The Chairman Card will not carry any network brand on its face. The World MasterCard logo will appear only on the back of the card.

“Our strategy is to attract and retain high-net-worth clients,” said Pamela Parker, a managing director and the director of client and account services at Smith Barney, the Citi unit that helped develop the Chairman Card.

The card will carry an annual fee of $400, or $5 more than the Amex Platinum card, and will be marketed first to Smith Barney customers who have at least $1 million of assets and spend $10,000 a year on commissions. The commission requirement is waived for those with more than $5 million of assets.

Eventually the card will be offered to others, but on an invitation-only basis, Ms. Parker said.

“We didn’t look at competitors” when developing the card, she said. “We asked clients, ‘What do you care about? Is it about companion tickets?’ We went through a host of benefits and features.”

Another feature that proved popular among customers is similar to one offered by regular airline frequent flier cards. Customers who use the Chairman Card to buy airline tickets will receive a point for each dollar spent as well as a point for each mile flown. The points can be used for awards such as admission to special events custom-designed for cardholders. Customers will also be able to claim miles through their own frequent flier programs.

Free companion tickets and airport lounge access are “the only two reasons I am willing to pay more than $300 for a credit card,” said James L. Accomando, the president of Accomando Consulting Inc., of Fairfield, Conn., and a longtime Amex Platinum cardholder.

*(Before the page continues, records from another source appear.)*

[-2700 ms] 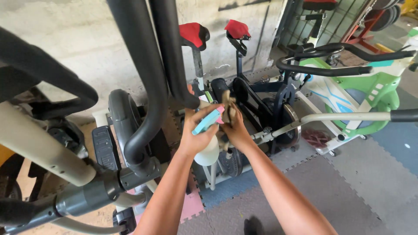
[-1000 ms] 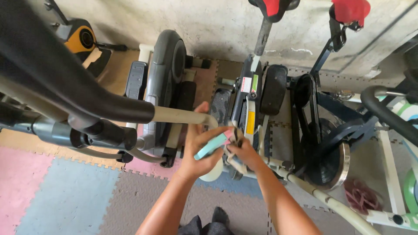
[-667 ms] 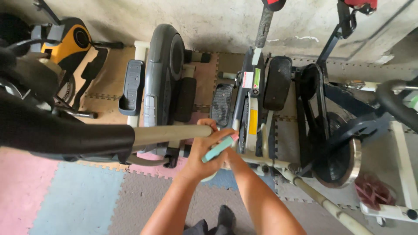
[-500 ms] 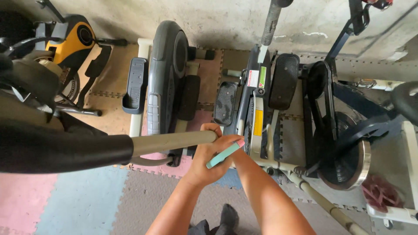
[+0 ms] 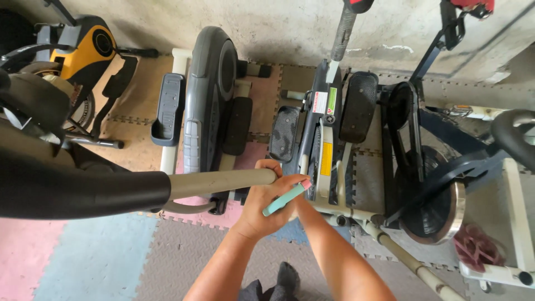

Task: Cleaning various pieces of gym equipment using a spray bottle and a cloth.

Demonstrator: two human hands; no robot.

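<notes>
Foam puzzle mats [image 5: 83, 262] in pink, pale blue and grey cover the floor of what looks like a storage corner, with a rough concrete wall [image 5: 278, 28] along the far edge and exercise machines parked side by side against it. From the head camera, looking straight down, a grey elliptical trainer [image 5: 209, 95] stands toward the far left of the mats, a second machine with black pedals [image 5: 345, 111] beside it, and a bike with a dark flywheel [image 5: 434, 206] off to the right. A beige handlebar tube [image 5: 223, 183] runs in from the left, its long axis nearly level, emerging from a thick black foam grip [image 5: 78, 192] and ending just where the hands meet. The left hand [image 5: 267, 203] sits right at that open end, fingers [image 5: 273, 170] curled over the tip of the tube, and the same hand holds a slim teal tool with a pink tip [image 5: 285, 199], slanted up and to the right, away from the tube. The right hand [image 5: 298, 187] comes in from the lower right and is mostly hidden behind the left; whether its fingers are together or apart I cannot tell, though it touches the tool near its pink end. So the tube's end lies just left of both hands, the left one nearer.
</notes>
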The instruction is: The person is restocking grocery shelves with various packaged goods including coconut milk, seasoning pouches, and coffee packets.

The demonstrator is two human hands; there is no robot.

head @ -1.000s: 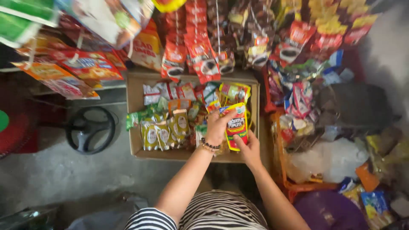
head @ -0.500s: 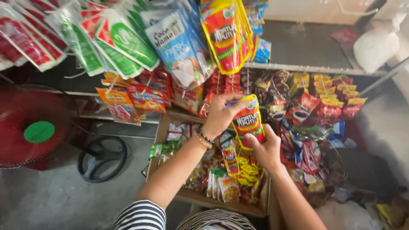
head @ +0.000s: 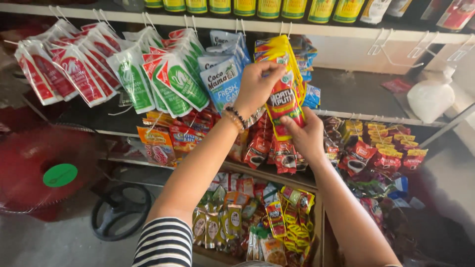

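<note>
L hand (head: 257, 84) pinches top of red-yellow sachet (head: 283, 101) at the hook w/ others; R hand (head: 307, 136) grips its bottom edge, keeping it taut.

— What's along the back?

— A pale shelf (head: 316, 29) up top with bottles (head: 247, 7) in a row, wire hooks (head: 391, 47) under it, some bare. A white bag (head: 431, 99) sits on the dark shelf below.

— And low down?

— Grey floor (head: 54, 242). A red fan (head: 47, 173) with a green disc at left, a black wheel (head: 121, 211) beside it. Shadowy at right.
</note>
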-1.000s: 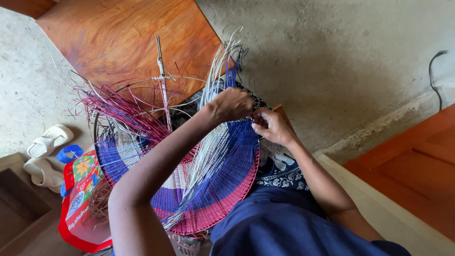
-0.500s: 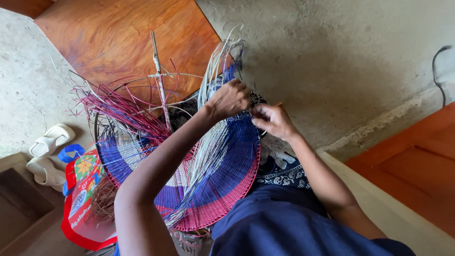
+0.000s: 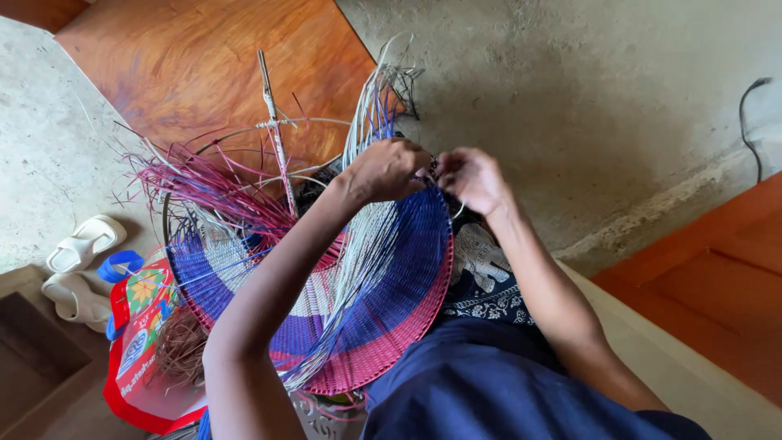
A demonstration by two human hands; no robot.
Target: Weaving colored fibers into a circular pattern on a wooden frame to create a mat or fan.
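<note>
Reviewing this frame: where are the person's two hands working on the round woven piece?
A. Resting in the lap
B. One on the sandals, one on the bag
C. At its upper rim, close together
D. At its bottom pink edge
C: the left hand and right hand meet close together at the upper rim of the woven piece, among its loose strands.

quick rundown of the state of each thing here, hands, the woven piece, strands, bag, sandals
left hand: closed on strands at the woven piece's upper edge
right hand: pinching strands beside the left hand
woven piece: unfinished, tilted on the lap, blue, white and pink bands
loose strands: unwoven, splaying out from the frame
bag: lying on the floor, open, fibre inside
sandals: off, side by side on the floor
</note>
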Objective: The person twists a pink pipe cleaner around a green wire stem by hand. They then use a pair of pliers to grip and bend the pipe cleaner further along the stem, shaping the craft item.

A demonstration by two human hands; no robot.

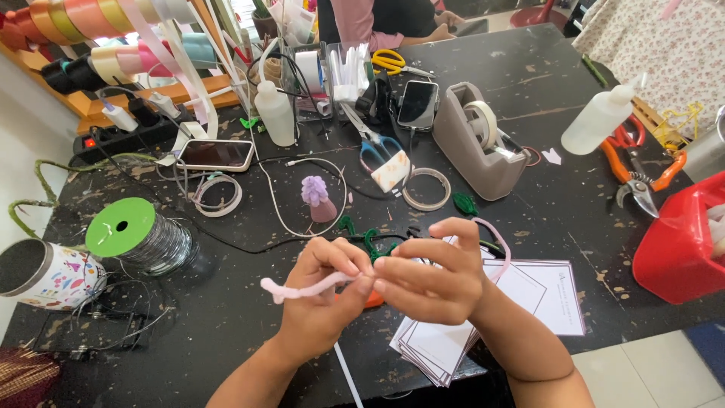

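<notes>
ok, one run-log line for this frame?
left hand: pinching pink pipe cleaner | right hand: pinching same cleaner, other end looped past wrist | under hands: white cards | surface: black table

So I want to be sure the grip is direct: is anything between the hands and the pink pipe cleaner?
Nothing visible. The left hand and the right hand both pinch the pink pipe cleaner directly with bare fingertips, above the black table. The green pipe cleaner lies behind the hands, not between them.
</notes>
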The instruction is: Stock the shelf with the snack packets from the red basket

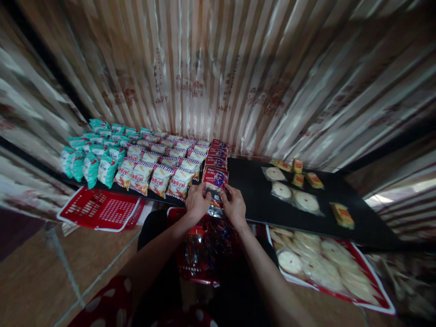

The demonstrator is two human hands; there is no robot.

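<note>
Both hands are at a dark red and black snack packet (pixel 214 179) at the front edge of the black shelf. My left hand (pixel 197 200) has its fingers and thumb closed on the packet's left side. On its right side, my right hand (pixel 234 204) pinches the packet's lower edge. Directly behind stands a row of matching dark red packets (pixel 217 151). White snack bags (pixel 160 180) with striped tops fill the rows left of my left hand. Below my hands, a red basket (pixel 197 276) at my lap contains more dark, shiny packets, partly hidden by my forearms.
Teal bags (pixel 90 168) occupy the shelf's left end. On the black shelf's (pixel 255 193) right side lie wrapped round white discs (pixel 304 201) and small yellow packets (pixel 314 180). A red basket (pixel 112 209) sits low left; another basket (pixel 374 271) holds more discs. Striped sheeting (pixel 204 68) hangs behind.
</note>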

He said he had used the free companion ticket offered by Amex to bring relatives along on trips to Asia, and he often uses airport lounges, especially when traveling with his family.

Issuers have worked on such cards before but have never really offered an alternative to Amex Platinum before, and “it’s about time” someone did, Mr. Accomando said. “There are going to be more” offerings from other issuers. “A lot of larger issuers are targeting the wealth segment as a new target.”

The high fee is necessary to fund the benefits that come with such cards, Mr. Accomando said. “I think Citigroup will pack in more than $400 in benefits to the consumer.”

Citi already issues the World MasterCard. A MasterCard spokesman would not say how many World MasterCards are in circulation or how much cardholders spent on them.